Upon his arrival in Moscow on May 8, Iran’s Foreign Minister Mohammad Javad Zarif told reporters that Iran's future actions will be completely in the context of the JCPOA, and Tehran will not pull out of the nuclear deal.

He went on to say that unfortunately the European Union and other members of the international community were not able to stand against American pressure, and as a result Iran has decided not to implement some of what he called voluntarily commitments in the deal.

Following Washington's decision last week to repeal two waivers on nuclear cooperation with Iran, Iran’s Supreme National Security Council officially announced that Iran will stop some of its required measures under the JCPOA beginning on May 8. The government gave a 60-day deadline for other countries to protect Iran's interests against U.S. sanctions or it threatened not to implement its two commitments. The decision was officially relayed in separate letters to the ambassadors of five countries still party to the JCPOA.
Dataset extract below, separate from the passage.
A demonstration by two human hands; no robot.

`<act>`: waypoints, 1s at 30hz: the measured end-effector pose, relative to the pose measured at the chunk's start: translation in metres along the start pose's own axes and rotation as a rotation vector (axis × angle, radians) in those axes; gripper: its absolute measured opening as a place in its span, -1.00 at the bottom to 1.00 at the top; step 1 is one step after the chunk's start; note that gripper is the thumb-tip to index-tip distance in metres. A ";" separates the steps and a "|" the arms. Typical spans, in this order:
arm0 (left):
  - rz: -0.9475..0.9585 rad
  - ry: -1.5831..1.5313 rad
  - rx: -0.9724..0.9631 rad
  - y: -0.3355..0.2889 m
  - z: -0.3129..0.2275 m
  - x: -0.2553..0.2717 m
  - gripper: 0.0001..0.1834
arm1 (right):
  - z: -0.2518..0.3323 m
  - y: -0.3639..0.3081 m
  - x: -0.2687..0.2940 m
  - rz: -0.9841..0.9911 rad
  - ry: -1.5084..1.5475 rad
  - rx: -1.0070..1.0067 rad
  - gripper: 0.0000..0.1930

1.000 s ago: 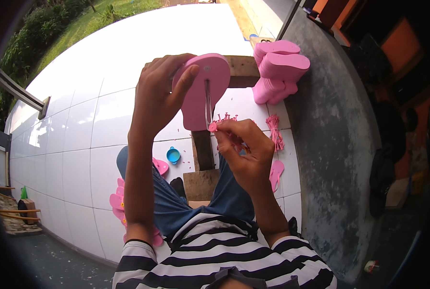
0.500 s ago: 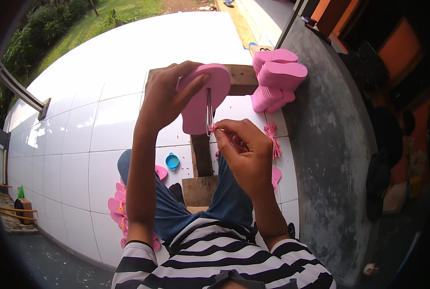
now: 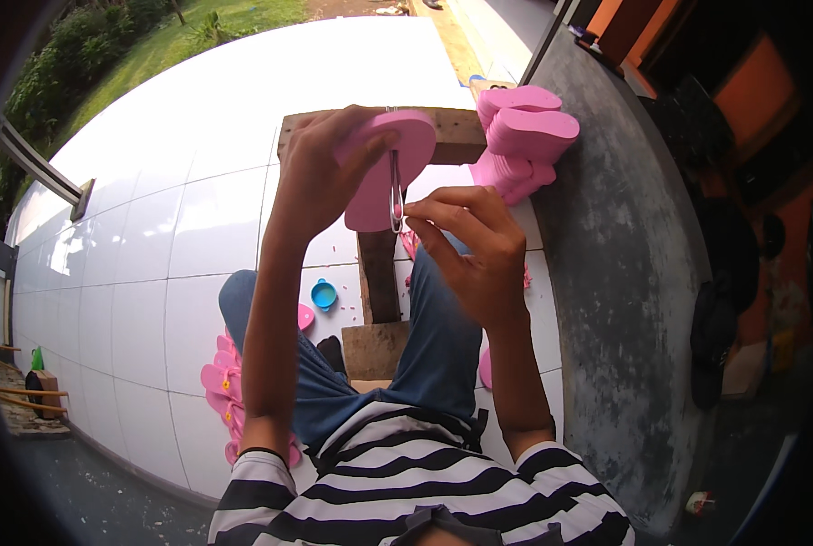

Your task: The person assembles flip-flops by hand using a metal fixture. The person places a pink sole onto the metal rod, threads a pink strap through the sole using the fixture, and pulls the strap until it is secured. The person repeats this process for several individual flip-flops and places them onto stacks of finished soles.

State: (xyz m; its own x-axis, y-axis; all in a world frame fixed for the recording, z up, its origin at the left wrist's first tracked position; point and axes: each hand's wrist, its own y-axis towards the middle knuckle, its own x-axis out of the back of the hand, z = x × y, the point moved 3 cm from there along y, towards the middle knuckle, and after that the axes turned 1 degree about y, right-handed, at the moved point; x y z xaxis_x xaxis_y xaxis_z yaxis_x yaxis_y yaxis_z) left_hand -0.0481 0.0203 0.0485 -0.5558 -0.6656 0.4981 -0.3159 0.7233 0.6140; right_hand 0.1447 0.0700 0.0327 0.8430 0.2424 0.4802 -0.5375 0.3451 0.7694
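My left hand (image 3: 329,155) grips a pink flip-flop sole (image 3: 411,146) by its edge, thumb on the face turned to me and fingers behind. A thin metal wire loop (image 3: 395,182) sticks through the sole, its rounded end pointing down toward me. Inside that end sits a small pink strap tip (image 3: 397,210). My right hand (image 3: 479,246) is closed beside the loop, its fingertips pinching at the strap tip. Pink strap (image 3: 410,243) strands show just under those fingers; whether they join the tip is hidden.
A wooden stand (image 3: 461,132) rises beyond my knees. Stacked pink soles (image 3: 534,132) rest at its right end. On the tiles are a small blue bowl (image 3: 324,294) and pink scraps. Flip-flops with straps (image 3: 223,378) are heaped by my left leg.
My right hand has risen slightly and turned, staying at the loop's end. The pink tip now sits within the loop. The sole is tilted more, its lower end higher.
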 end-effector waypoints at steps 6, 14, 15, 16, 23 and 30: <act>-0.073 -0.186 0.056 -0.046 -0.026 -0.005 -0.77 | -0.029 0.000 -0.028 -0.048 0.707 -0.377 -0.64; -0.175 -0.229 0.098 -0.067 -0.040 -0.012 -0.75 | -0.010 -0.010 -0.053 -0.114 1.100 -0.452 -0.78; -0.199 -0.219 0.112 -0.074 -0.042 -0.015 -0.75 | -0.005 -0.014 -0.054 -0.147 1.122 -0.446 -0.79; -0.220 -0.212 0.157 -0.079 -0.042 -0.016 -0.76 | -0.003 -0.020 -0.052 -0.133 1.082 -0.554 -0.79; -0.338 -0.384 0.335 -0.093 -0.048 -0.025 -0.77 | 0.005 -0.028 -0.049 -0.219 0.908 -0.519 -0.76; -0.119 -0.332 0.072 -0.066 -0.048 -0.015 -0.76 | -0.005 -0.002 -0.023 -0.060 0.691 -0.368 -0.56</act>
State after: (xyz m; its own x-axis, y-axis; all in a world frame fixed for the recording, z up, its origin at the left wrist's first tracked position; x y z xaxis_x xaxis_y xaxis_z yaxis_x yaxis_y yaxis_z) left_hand 0.0182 -0.0261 0.0295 -0.7280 -0.6580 0.1923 -0.4398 0.6634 0.6054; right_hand 0.1258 0.0685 0.0177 0.7316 0.6814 -0.0221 -0.5653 0.6244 0.5390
Meanwhile, on May 8 the U.S. warned European banks, investors and businesses against engaging with the so-called special purpose vehicle called INSTEX, a European-backed system to facilitate non-dollar trade with Iran and circumvent American sanctions.

“Today, Iran's message to Europeans was clear,” Iranian political expert Farhad Daneshvar told Caspian News. “If you do not do enough to meet your commitments under nuclear deal, Iran will resume its nuclear program without any restrictions. This includes uranium enrichment and the installation of the state-of-the-art centrifuge devices.”